There are plenty of tristate-area institutions in Burlington now: Frank Pepe, Rosa Mexicano, Shake Shack (RIP, Jimmy’s on the Mall, a true Boston original).

Another Parm will open in Copley Square in June.

The chicken parm sub at Parm.Jim Davis/Globe Staff

What to eat: Parmesans of all persuasions: chicken, eggplant, meatball, either as a platter or as a sandwich. Their tomato sauce is “brighter than most tomato sauces; we cook it much quicker than you would normally,” he says. “We like that brightness in color and in flavor.” Carbone does not coat dishes in sauce; he prefers crispy edges. Parm’s mozzarella is made fresh every day, and each parm is finished with grated Parmesan, then broiled with fresh basil.


“Either on freshly baked bread, or on a platter with some salad or pasta, is as good as it gets for stick-to-your-ribs Italian-American,” Carbone says.

The cannoli at Parm.Jim Davis/Globe Staff

The parms are tasty and hefty: the sauce is indeed bright and fresh; the mozzarella is light and stretchy; the chicken ($26), in particular, doesn’t fall prey to a rubbery fate. However, I think the must-order dish is actually rigatoni Carbone ($16), made with spicy, salmon-colored vodka sauce. Many a food blogger has tried to replicate the creamy, fiery, top-secret recipe, Carbone says.

“I’ve never seen anyone get it, which is funny, because it is a simple recipe — deceptively simple,” he says, mysteriously. He declines to tell me the ingredients (“I’d have to kill you”), but no matter: I detect Calabrian chilies, heavy cream, and garlic. The sauce clings to each rigatoni tube like a cheap suit. It’s glorious. Speaking of cheap: While another version at Carbone goes for $32, it’s $16 here.

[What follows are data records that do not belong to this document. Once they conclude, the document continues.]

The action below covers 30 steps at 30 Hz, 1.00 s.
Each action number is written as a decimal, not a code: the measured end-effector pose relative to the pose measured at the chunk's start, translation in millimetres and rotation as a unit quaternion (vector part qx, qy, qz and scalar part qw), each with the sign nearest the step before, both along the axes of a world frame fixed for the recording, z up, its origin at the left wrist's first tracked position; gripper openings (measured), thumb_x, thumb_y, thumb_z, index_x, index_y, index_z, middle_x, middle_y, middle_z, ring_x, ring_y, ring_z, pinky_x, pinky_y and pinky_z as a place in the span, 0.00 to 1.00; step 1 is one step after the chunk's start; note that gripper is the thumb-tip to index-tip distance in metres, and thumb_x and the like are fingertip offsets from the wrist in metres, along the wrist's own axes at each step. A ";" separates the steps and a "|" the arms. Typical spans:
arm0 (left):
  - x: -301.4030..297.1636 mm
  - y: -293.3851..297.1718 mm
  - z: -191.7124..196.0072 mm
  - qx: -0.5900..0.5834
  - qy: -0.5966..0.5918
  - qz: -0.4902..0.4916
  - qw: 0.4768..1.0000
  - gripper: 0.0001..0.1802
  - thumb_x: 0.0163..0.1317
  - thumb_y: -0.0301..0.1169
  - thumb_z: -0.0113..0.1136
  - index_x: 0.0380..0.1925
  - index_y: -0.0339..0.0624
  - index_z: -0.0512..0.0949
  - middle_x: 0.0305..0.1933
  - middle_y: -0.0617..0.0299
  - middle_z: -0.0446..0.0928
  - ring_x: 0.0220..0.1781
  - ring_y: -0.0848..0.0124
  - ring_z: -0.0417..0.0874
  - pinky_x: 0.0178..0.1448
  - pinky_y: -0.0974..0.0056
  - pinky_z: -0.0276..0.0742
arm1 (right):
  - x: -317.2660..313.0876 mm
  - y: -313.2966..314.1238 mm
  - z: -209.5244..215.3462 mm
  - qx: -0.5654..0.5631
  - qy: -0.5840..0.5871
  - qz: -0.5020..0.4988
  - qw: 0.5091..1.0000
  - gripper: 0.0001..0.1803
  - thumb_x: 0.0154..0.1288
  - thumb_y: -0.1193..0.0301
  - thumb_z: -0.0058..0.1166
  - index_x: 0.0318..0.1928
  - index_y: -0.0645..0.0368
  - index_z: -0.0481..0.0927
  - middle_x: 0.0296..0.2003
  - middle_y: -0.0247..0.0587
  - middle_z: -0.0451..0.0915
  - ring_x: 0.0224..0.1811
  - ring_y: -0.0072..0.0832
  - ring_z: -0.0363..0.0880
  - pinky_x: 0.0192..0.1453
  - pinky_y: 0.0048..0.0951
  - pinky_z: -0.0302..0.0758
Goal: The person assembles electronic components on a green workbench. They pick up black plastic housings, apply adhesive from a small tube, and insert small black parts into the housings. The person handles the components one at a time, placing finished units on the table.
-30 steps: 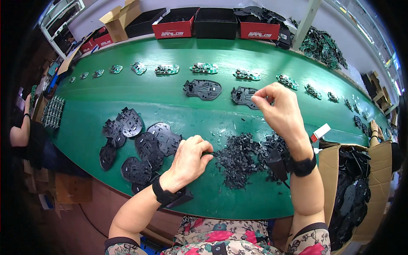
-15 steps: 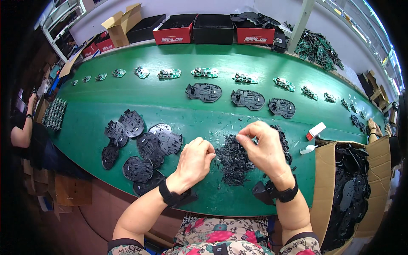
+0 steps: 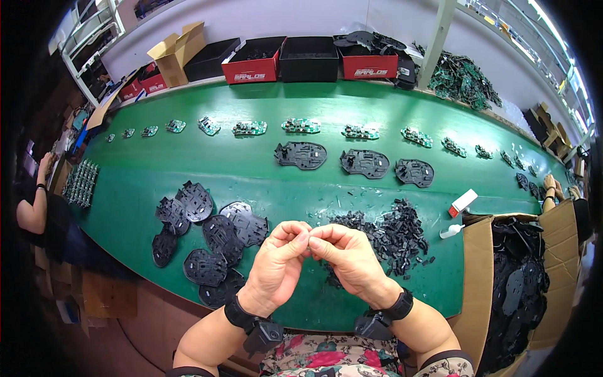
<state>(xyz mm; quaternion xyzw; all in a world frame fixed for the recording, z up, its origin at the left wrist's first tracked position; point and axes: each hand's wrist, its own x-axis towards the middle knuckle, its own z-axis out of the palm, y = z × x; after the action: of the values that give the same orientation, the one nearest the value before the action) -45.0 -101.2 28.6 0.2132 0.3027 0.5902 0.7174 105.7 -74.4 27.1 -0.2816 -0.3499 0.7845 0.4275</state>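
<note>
Small black parts (image 3: 402, 235) lie heaped just beyond and to the right of our hands, pointing every which way. Our right hand (image 3: 352, 254) is nearer and hides the heap's near edge. It meets our left hand (image 3: 279, 257), both pinched closed — we cannot tell what, if anything, they grip.

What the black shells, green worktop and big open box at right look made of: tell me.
Black shells: probably moulded plastic, matte, with ribs and openings formed in.
Green worktop: perhaps rubber or vinyl sheeting, smooth, with a soft sheen.
Open box: likely cardboard, dull brown, with folded-out flaps.
</note>
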 end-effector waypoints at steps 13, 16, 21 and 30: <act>-28.3 51.4 24.5 0.069 0.316 -0.064 0.944 0.09 0.61 0.27 0.65 0.40 0.36 0.78 0.39 0.65 0.79 0.42 0.79 0.77 0.50 0.72 0.73 | 2.6 46.7 42.7 0.232 -0.394 0.020 0.889 0.11 0.66 0.69 0.55 0.38 0.66 0.80 0.25 0.37 0.80 0.27 0.18 0.73 0.31 0.26 0.72; -33.9 71.1 33.0 0.076 0.382 -0.114 0.914 0.09 0.62 0.28 0.65 0.39 0.36 0.79 0.38 0.67 0.79 0.41 0.81 0.77 0.49 0.73 0.73 | 4.4 68.3 50.4 0.253 -0.439 0.058 0.860 0.11 0.63 0.69 0.55 0.37 0.67 0.81 0.23 0.44 0.80 0.26 0.24 0.76 0.32 0.31 0.73; -33.5 113.7 29.5 0.119 0.497 -0.102 0.853 0.05 0.62 0.27 0.62 0.35 0.37 0.80 0.32 0.72 0.77 0.33 0.84 0.73 0.38 0.75 0.70 | 4.4 113.5 55.2 0.266 -0.480 0.076 0.832 0.13 0.60 0.68 0.56 0.35 0.67 0.82 0.23 0.47 0.81 0.26 0.27 0.78 0.34 0.34 0.75; -15.9 228.7 -16.4 0.091 0.689 0.031 0.718 0.07 0.48 0.31 0.67 0.26 0.41 0.84 0.31 0.59 0.81 0.33 0.71 0.80 0.40 0.66 0.75 | -0.2 214.2 17.4 0.244 -0.589 -0.054 0.768 0.11 0.51 0.68 0.60 0.33 0.61 0.86 0.30 0.54 0.84 0.36 0.39 0.86 0.45 0.34 0.79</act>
<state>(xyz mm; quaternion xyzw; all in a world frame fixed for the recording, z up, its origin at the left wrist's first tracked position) -60.9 127.5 12.2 0.6159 0.6643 0.3273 0.2688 105.5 139.7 44.5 -0.5933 -0.6968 0.3284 0.2337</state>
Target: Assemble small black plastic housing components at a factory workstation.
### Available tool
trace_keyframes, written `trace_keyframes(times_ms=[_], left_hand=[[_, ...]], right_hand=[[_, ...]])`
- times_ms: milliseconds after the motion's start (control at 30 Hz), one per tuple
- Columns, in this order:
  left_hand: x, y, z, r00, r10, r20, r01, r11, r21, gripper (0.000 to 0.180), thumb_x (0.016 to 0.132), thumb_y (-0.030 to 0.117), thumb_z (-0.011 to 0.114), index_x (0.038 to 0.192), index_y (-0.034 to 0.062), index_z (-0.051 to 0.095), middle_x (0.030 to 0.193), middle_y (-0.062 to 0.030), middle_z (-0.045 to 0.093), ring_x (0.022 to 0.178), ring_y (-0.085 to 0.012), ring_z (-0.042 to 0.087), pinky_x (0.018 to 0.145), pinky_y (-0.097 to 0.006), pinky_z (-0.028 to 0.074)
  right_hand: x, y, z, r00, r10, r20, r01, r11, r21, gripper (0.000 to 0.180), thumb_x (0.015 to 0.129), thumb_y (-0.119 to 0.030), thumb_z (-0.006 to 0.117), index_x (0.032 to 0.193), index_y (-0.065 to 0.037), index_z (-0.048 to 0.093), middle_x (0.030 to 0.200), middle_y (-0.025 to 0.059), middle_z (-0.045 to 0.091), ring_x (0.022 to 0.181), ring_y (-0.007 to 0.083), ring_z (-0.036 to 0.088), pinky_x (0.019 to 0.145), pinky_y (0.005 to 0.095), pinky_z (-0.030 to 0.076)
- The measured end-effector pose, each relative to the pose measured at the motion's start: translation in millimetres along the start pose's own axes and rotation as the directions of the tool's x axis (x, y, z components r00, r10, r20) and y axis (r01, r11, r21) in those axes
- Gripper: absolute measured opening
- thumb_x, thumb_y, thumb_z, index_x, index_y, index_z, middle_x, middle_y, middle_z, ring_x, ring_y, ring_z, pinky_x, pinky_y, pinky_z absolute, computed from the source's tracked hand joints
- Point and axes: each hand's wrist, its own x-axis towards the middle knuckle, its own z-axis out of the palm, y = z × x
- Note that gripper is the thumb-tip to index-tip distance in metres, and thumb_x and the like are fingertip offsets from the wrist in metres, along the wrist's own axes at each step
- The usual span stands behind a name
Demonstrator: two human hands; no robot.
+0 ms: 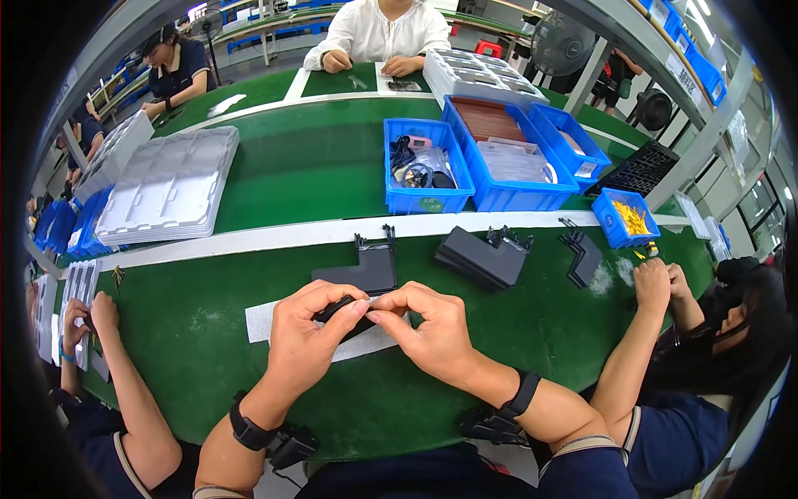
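My left hand (pixel 301 337) is closed around a small black part (pixel 334 308), most of it hidden by the fingers. My right hand (pixel 432 328) meets it fingertip to fingertip, thumb and forefinger pinched at the part's end; what they hold is too small to make out. Under both hands lies a pale grey-white sheet (pixel 259 324). Just beyond them rests an L-shaped black piece (pixel 359 274) with short black leads on top. To its right are a stack of similar black pieces (pixel 482 259) and a smaller L-shaped black group (pixel 583 256).
Across the green bench (pixel 312 166) stand a blue bin of mixed parts (pixel 428 200), a larger blue bin (pixel 524 195) and a small blue bin of yellow pieces (pixel 628 243). White trays (pixel 170 187) are stacked at left. Co-workers sit on both sides and opposite.
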Motion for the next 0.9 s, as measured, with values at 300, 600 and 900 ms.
trace_keyframes(times_ms=[300, 600, 900], left_hand=[[2, 1, -3, 0.999, 0.031, 0.029, -0.033, 0.997, 0.069, 0.015, 0.086, 0.015, 0.071, 0.092, 0.0016, 0.071, 0.076, -0.006, 0.065, 0.07, -0.0135, 0.058, 0.064, -0.027, 0.044], [7, -7, -19, 0.974, -0.057, 0.22, 0.04, 0.996, 0.08, 0.015, 0.084, 0.009, 0.071, 0.096, 0.0019, 0.07, 0.083, -0.0044, 0.066, 0.078, -0.0111, 0.06, 0.071, -0.026, 0.047], [27, -34, -100, 0.919, -0.382, 0.099, 0.366, 0.919, 0.148, 0.013, 0.081, 0.005, 0.072, 0.092, 0.0026, 0.065, 0.082, 0.0, 0.065, 0.076, -0.0075, 0.057, 0.072, -0.024, 0.047]], right_hand=[[0, -1, -1, 0.996, 0.04, 0.074, -0.036, 0.998, -0.058, 0.006, 0.08, 0.001, 0.072, 0.086, 0.002, 0.07, 0.078, 0.0092, 0.069, 0.067, 0.0149, 0.062, 0.059, 0.0275, 0.048], [-1, 8, -2, 0.899, 0.303, 0.317, -0.34, 0.938, 0.07, 0.012, 0.087, -0.01, 0.068, 0.094, 0.0, 0.066, 0.08, 0.0108, 0.063, 0.059, 0.0174, 0.055, 0.055, 0.0295, 0.043], [6, 21, -9, 0.982, -0.044, 0.182, 0.089, 0.965, -0.246, 0.023, 0.08, -0.01, 0.075, 0.101, -0.001, 0.069, 0.105, 0.0098, 0.069, 0.089, 0.0218, 0.061, 0.062, 0.029, 0.052]])
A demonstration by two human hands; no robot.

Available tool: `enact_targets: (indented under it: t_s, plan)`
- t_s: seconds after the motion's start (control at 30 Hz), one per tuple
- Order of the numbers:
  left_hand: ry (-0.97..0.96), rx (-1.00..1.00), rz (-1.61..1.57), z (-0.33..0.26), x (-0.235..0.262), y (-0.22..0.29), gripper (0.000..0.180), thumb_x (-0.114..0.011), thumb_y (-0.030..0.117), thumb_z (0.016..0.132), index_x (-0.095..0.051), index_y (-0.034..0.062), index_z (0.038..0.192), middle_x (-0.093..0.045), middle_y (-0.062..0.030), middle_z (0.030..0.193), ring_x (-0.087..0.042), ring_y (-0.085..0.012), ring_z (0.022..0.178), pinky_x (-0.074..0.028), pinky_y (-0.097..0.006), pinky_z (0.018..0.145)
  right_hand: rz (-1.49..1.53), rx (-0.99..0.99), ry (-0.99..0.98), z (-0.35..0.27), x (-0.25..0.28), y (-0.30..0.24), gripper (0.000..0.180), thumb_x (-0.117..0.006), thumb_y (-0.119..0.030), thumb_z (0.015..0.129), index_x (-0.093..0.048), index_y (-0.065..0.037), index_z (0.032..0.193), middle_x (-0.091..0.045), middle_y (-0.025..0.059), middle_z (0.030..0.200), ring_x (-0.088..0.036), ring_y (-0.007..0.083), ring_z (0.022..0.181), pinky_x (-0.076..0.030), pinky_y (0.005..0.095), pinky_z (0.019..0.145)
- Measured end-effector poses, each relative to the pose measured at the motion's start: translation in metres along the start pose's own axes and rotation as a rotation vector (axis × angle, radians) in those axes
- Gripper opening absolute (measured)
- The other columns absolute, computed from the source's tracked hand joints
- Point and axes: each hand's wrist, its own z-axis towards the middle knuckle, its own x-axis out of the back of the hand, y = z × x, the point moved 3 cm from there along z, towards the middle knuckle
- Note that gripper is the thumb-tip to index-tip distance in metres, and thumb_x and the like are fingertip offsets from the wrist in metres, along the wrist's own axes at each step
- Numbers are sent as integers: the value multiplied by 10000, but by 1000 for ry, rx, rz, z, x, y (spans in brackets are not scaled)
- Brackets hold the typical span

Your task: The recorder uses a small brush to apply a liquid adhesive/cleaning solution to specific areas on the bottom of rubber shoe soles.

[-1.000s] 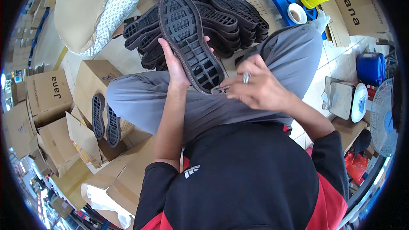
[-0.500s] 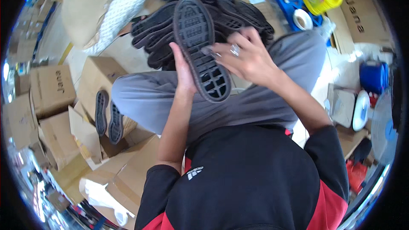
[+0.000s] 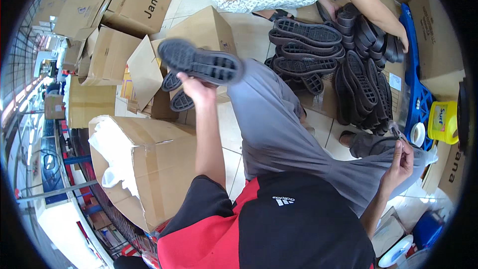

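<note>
Head view: our left hand (image 3: 196,87) gripped a black shoe sole (image 3: 201,62) over an open box (image 3: 149,69); our right hand (image 3: 401,157) pinched something small. Held by one edge, the sole might slip.

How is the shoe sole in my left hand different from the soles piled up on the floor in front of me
The shoe sole in your left hand is single and raised off the floor, lying roughly level with its tread facing the camera; the piled soles are many, resting on the floor, overlapping, several tipped on edge. Yours looks motion-blurred; the pile looks sharp. Another person's hand rests on the pile. Both are dark with ridged treads.
</note>
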Motion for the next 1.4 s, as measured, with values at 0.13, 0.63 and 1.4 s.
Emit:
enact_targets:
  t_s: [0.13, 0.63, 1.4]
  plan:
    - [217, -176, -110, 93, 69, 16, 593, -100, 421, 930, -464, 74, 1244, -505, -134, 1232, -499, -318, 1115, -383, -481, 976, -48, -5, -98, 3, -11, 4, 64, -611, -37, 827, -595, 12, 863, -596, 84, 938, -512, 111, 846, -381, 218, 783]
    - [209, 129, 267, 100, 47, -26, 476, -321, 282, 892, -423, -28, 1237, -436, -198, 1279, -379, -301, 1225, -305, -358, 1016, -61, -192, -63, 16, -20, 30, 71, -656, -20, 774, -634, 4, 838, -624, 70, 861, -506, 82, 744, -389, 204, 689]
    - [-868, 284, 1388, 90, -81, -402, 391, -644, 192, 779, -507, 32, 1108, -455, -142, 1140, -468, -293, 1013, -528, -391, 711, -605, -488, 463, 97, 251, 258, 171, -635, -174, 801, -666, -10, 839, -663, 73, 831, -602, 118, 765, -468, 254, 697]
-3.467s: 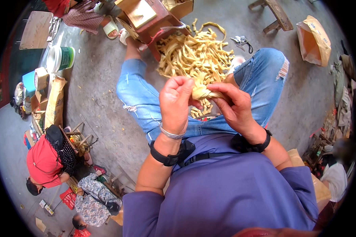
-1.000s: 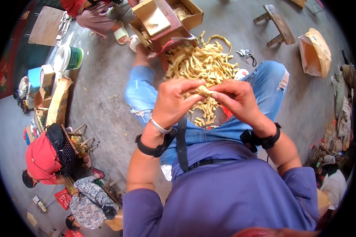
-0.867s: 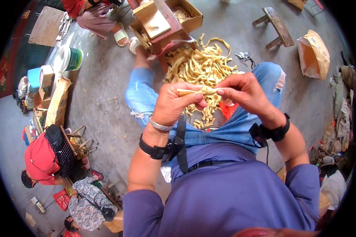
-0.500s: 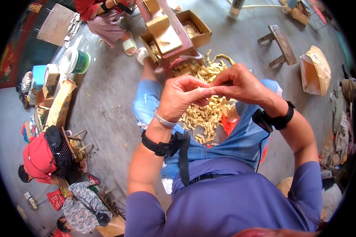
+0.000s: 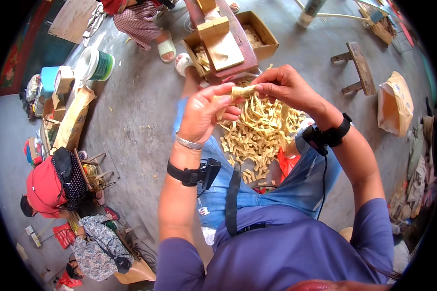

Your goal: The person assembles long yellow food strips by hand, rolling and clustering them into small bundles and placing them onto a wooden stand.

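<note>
Between my two hands, above my lap, is a pale yellow folded strip [image 5: 243, 90]. My left hand [image 5: 203, 114] is closed round it, with thumb and forefinger pinching it and part of it showing beside the palm. The other end is gripped by my right hand [image 5: 290, 91] between thumb and fingertips. Below the hands, between my knees, lies a heap of similar yellow strips [image 5: 257, 138], some long and curled, others short. What holds the heap from beneath is mostly hidden. A red plastic piece [image 5: 287, 164] shows at its right side.
Ahead stands a dark red bench [image 5: 247, 46] bearing a wooden block fixture [image 5: 223, 46], with a cardboard box [image 5: 267, 51] beside it. A low wooden stool [image 5: 361, 68] and paper bag [image 5: 395, 104] are at right. A white-green bucket [image 5: 96, 64] and seated people are left.
My hands were pinched together, fingertips touching; now they are farther apart with the folded strip plainly visible between them. The view has shifted slightly.
</note>
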Demonstrator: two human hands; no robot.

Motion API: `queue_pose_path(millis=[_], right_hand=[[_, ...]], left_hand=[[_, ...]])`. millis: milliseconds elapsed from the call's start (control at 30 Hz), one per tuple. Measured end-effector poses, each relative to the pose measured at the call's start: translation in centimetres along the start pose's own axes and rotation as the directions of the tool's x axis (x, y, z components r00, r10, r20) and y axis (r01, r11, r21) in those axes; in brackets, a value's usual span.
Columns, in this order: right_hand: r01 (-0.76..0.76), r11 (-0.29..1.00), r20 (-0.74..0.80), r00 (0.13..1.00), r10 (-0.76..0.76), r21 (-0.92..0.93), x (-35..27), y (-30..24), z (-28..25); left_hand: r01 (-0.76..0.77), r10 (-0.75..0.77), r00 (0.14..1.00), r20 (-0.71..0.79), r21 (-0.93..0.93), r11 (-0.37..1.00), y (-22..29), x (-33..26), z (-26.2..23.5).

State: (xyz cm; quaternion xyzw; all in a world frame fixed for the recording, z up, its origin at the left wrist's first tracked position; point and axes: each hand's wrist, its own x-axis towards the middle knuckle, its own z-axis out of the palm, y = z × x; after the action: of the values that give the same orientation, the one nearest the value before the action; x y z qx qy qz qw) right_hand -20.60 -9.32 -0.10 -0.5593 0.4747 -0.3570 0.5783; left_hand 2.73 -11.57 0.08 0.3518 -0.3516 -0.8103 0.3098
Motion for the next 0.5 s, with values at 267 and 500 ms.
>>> queue_pose_path(millis=[267,500], right_hand=[[0.033,0.994,-0.022,0.999,-0.031,0.104,2.7,-0.9,1.4],[0.037,0.997,-0.037,0.999,-0.035,0.074,5.1,-0.5,-0.3]], left_hand=[[-0.113,0.131,0.989,-0.074,0.215,0.970,0.0,1.7,-0.7],[-0.369,0.346,0.928,0.140,0.480,0.796,2.9,3.3,-0.7]])
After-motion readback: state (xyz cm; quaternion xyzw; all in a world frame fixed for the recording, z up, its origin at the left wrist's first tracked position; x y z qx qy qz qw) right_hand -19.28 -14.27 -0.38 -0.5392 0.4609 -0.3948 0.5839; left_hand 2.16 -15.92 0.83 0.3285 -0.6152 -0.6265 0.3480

Also on the menu: pizza knots and tomato sauce ($10); lightly (very lightly) fried zucchini slices ($9), and a roast beef hero ($17) skinned to translucency on a very thick, very dense seeded roll. (“There was a lot of chewing,” my husband reported.)


The Sunday salad at Parm.Jim Davis/Globe Staff

To offset the carbs, be sure to get Parm’s Sunday salad ($14), a tangy mountain of iceberg, roasted red peppers, cherry tomatoes, cucumbers, black olives, and a feisty, oily house Italian dressing.

What to drink: Though Parm does a brisk takeout business, there are also 120 indoor seats and a 40-seat patio, where you can sip an Aperol spritz or Negroni before heading into the mall.

The Takeaway: The parms are good, but definitely get the rigatoni and that salad. Not the food-court Sbarro of your youth.

75 Middlesex Turnpike, Burlington, 781-328-8003, www.parmitalian.com.